(Input data Opens)
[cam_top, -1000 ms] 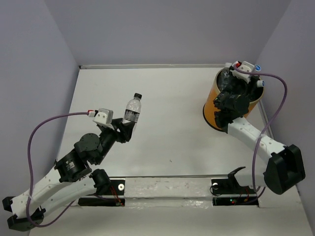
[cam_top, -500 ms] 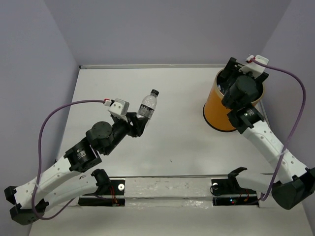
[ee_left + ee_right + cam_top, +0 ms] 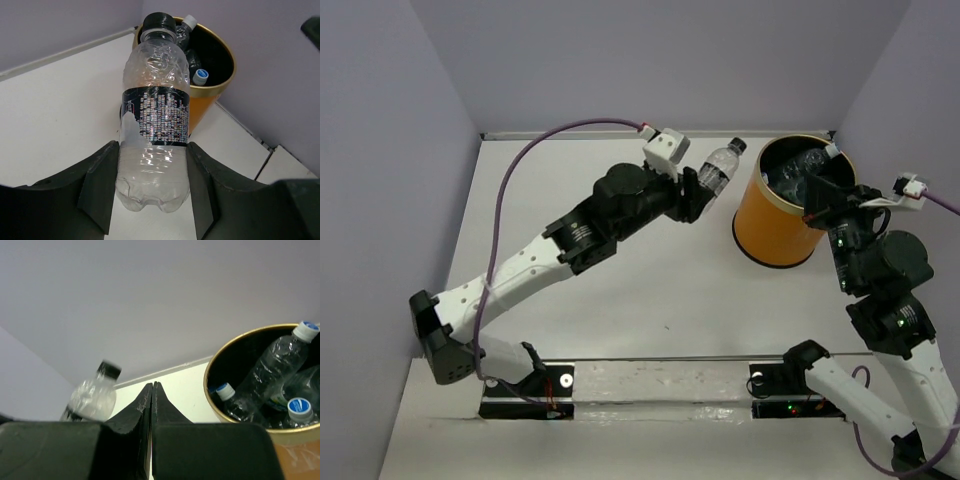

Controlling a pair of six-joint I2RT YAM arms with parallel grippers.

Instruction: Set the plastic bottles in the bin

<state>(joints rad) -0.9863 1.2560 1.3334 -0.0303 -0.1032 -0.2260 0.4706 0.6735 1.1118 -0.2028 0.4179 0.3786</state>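
Note:
My left gripper (image 3: 704,190) is shut on a clear plastic bottle (image 3: 719,168) with a dark cap and a dark label. It holds the bottle in the air just left of the orange bin (image 3: 772,228), with the cap pointing at the rim. In the left wrist view the bottle (image 3: 156,125) sits base-down between both fingers (image 3: 100,185), and the bin (image 3: 226,62) is right behind it. Several bottles (image 3: 278,360) lie inside the bin (image 3: 208,385), some with white or blue caps. My right gripper (image 3: 823,198) is shut and empty, close to the bin's near-right side. Its fingertips (image 3: 153,386) are pressed together.
Purple-grey walls close the table at the back, left and right, and the bin stands near the right wall (image 3: 905,90). A metal rail (image 3: 660,385) with the arm mounts runs along the near edge. A purple cable (image 3: 550,140) arcs over the left arm.
The left arm has swung the held bottle from the table's left-middle up to the bin's left rim. The right arm pulled back from over the bin and its jaws closed.

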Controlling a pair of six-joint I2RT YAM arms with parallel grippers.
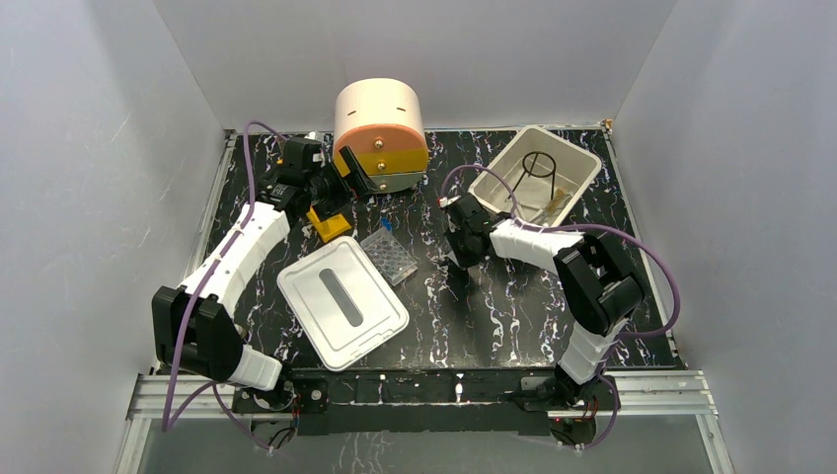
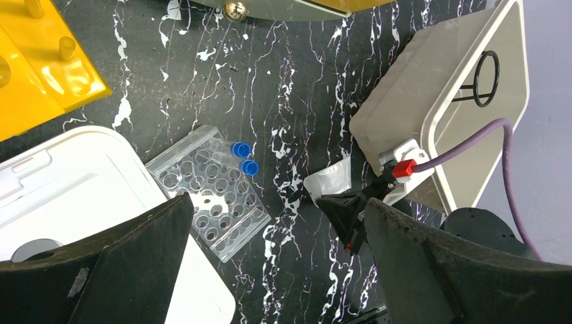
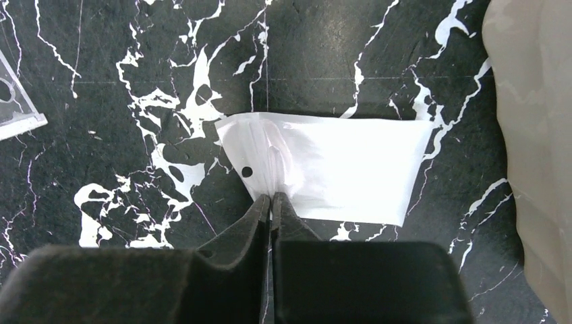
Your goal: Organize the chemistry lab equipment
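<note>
- The right gripper [image 3: 271, 199] has its fingers pinched tight on the near edge of the white triangle [image 3: 337, 169], which lies flat just beside the white bin [image 3: 533, 135].
- The left gripper [image 2: 276, 256] hangs wide apart, holding nothing, well left of the bin.
- The clear well plate [image 2: 209, 192] lies left of the bin too.

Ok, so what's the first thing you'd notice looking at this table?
Probably the big round peach, orange and yellow drawer unit at the back of the black marbled table; it is the brightest thing there. Next comes the right gripper near the middle, its fingers pinched shut on the edge of a thin white sheet beside the white bin. A white lid with a grey slot lies front left.
</note>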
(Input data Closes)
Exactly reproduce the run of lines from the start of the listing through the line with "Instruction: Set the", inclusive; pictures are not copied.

[cam_top, -1000 ms] 
[cam_top, -500 ms] 
[ee_left + ee_right + cam_top, +0 ms] 

Controlling a pair of six-joint I2RT YAM arms with parallel grippers.

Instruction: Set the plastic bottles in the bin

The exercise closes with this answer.